Start at the line with "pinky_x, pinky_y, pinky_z" in the records below, stop at the line with "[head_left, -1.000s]", and return every line in that span exactly, the two end lines included.

═════ Records for this exercise

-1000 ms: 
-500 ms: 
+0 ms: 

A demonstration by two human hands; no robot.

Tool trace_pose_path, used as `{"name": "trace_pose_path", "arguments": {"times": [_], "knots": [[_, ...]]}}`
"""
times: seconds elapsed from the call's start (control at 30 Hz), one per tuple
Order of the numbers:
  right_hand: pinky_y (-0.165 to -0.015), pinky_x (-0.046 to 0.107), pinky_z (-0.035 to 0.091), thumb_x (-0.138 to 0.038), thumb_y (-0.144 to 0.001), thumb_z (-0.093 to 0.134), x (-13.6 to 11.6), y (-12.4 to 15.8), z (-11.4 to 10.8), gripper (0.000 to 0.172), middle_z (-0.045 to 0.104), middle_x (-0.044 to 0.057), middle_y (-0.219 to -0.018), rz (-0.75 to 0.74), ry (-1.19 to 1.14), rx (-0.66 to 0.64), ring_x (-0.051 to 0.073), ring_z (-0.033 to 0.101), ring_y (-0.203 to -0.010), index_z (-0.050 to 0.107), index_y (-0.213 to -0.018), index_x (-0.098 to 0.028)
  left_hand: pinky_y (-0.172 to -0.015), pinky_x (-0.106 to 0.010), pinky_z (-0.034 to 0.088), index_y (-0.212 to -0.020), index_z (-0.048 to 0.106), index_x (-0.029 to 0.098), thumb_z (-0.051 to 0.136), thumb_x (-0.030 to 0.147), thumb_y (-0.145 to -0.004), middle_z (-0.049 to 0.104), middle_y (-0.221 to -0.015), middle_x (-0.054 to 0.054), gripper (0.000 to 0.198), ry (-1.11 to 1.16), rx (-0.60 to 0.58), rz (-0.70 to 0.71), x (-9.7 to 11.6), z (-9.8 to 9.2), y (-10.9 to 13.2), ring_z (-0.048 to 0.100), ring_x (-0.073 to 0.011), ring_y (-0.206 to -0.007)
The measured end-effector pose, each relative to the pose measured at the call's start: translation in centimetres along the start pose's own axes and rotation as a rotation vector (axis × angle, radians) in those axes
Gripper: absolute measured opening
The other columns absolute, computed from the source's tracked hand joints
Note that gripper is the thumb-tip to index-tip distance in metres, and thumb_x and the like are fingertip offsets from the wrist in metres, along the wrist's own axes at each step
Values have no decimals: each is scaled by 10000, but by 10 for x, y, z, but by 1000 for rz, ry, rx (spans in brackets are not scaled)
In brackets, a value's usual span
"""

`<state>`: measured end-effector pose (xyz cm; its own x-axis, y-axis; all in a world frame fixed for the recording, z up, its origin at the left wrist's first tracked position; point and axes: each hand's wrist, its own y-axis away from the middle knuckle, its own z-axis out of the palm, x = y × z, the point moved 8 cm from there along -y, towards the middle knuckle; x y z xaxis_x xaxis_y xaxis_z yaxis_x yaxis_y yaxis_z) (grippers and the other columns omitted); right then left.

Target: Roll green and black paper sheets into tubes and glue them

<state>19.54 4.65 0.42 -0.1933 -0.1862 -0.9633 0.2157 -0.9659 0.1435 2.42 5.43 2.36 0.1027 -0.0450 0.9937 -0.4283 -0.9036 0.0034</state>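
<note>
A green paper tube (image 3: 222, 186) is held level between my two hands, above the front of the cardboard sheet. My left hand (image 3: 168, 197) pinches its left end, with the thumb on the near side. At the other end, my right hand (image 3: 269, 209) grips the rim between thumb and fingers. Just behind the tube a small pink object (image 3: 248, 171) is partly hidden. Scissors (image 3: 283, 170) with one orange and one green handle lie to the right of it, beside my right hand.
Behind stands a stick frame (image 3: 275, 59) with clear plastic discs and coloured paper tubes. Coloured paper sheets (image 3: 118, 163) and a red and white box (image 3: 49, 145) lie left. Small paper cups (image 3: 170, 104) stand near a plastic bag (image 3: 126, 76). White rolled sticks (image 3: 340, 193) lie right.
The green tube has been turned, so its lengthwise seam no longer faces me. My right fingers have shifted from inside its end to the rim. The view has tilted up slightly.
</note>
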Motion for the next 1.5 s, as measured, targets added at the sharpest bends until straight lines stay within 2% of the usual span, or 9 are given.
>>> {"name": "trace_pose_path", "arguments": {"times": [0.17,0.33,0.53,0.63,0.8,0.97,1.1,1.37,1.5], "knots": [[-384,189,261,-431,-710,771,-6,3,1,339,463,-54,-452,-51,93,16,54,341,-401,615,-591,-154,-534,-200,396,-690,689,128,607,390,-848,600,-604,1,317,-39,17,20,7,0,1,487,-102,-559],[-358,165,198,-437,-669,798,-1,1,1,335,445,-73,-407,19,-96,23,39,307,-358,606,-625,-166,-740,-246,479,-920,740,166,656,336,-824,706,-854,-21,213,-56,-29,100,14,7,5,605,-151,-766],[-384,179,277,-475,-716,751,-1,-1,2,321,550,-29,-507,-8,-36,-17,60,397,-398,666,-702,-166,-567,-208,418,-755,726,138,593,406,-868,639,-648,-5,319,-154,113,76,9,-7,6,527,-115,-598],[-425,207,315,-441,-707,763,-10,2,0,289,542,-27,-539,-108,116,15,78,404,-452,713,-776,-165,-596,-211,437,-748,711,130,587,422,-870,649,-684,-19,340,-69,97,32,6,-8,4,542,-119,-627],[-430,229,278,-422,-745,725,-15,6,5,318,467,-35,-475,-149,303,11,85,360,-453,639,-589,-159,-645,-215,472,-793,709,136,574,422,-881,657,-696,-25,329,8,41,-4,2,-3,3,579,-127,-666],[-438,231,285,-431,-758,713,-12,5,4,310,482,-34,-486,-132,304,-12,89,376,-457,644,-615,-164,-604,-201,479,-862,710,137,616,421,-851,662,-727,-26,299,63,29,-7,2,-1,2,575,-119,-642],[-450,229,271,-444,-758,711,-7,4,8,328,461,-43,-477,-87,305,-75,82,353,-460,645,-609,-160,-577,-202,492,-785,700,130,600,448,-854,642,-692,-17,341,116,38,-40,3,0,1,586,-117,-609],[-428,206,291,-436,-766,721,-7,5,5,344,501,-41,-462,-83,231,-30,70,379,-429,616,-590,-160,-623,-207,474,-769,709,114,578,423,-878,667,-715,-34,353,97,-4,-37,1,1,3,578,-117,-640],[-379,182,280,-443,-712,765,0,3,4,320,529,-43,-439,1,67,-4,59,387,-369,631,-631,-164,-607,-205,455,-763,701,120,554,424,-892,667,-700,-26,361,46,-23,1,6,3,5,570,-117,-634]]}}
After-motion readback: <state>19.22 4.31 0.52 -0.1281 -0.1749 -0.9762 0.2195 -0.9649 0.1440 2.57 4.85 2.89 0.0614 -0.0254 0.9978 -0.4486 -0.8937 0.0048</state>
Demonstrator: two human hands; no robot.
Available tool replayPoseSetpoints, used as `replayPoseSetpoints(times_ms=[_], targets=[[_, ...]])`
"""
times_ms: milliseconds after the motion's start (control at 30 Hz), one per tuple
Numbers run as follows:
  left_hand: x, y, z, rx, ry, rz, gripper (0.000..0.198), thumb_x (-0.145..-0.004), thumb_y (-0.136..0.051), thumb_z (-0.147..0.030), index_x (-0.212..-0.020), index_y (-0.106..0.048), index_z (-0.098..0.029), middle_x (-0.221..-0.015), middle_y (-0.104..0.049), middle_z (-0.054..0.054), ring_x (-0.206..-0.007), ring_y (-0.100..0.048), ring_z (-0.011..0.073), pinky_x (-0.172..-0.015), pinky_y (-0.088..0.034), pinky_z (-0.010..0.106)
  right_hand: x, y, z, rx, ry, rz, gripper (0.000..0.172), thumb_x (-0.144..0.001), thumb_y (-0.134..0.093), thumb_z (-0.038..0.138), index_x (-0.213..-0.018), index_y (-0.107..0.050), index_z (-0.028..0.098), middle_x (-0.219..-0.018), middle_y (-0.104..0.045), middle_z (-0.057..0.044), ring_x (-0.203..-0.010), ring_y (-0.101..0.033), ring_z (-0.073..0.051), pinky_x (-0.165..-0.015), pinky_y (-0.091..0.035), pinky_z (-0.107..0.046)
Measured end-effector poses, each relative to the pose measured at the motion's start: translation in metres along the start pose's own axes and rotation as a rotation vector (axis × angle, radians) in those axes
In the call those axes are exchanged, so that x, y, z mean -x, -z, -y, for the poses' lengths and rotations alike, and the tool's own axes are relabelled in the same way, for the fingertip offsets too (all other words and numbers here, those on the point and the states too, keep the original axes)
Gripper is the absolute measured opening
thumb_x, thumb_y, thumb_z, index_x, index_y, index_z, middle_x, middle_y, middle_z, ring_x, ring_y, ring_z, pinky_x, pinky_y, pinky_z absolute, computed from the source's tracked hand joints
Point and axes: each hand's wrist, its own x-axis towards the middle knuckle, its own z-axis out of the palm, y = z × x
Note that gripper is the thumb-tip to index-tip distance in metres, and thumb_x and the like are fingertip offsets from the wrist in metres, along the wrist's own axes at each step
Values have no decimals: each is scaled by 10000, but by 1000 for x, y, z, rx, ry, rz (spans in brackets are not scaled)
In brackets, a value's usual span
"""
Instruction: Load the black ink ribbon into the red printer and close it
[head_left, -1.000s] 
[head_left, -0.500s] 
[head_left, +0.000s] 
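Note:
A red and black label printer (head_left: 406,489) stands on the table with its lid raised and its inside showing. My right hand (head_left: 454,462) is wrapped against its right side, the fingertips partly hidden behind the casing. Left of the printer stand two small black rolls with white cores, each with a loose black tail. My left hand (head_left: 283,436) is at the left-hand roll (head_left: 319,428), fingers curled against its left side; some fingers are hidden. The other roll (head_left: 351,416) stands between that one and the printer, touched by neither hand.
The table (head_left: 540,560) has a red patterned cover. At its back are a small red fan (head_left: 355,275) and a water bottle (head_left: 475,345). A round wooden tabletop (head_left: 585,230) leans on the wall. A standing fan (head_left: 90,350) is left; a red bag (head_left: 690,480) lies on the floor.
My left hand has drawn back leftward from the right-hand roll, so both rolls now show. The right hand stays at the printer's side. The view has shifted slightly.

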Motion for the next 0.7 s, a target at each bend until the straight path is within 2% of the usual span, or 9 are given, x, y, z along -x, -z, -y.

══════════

Task result —
thumb_x, thumb_y, thumb_z, index_x, index_y, index_z, middle_x, middle_y, middle_z, ring_x, ring_y, ring_z, pinky_x, pinky_y, pinky_z absolute, computed from the source's tracked hand joints
Point and axes: each hand's wrist, its own x-axis towards the middle knuckle, its own z-axis out of the palm, y = z × x
Note that gripper is the thumb-tip to index-tip distance in metres, and thumb_x and the like are fingertip offsets from the wrist in metres, along the wrist's own axes at each step
Values have no decimals: each is scaled by 10000, but by 1000 for x, y, z, rx, ry, rz (spans in brackets are not scaled)
In brackets, a value's usual span
"""
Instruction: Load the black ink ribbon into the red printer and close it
[head_left, -1.000s] 

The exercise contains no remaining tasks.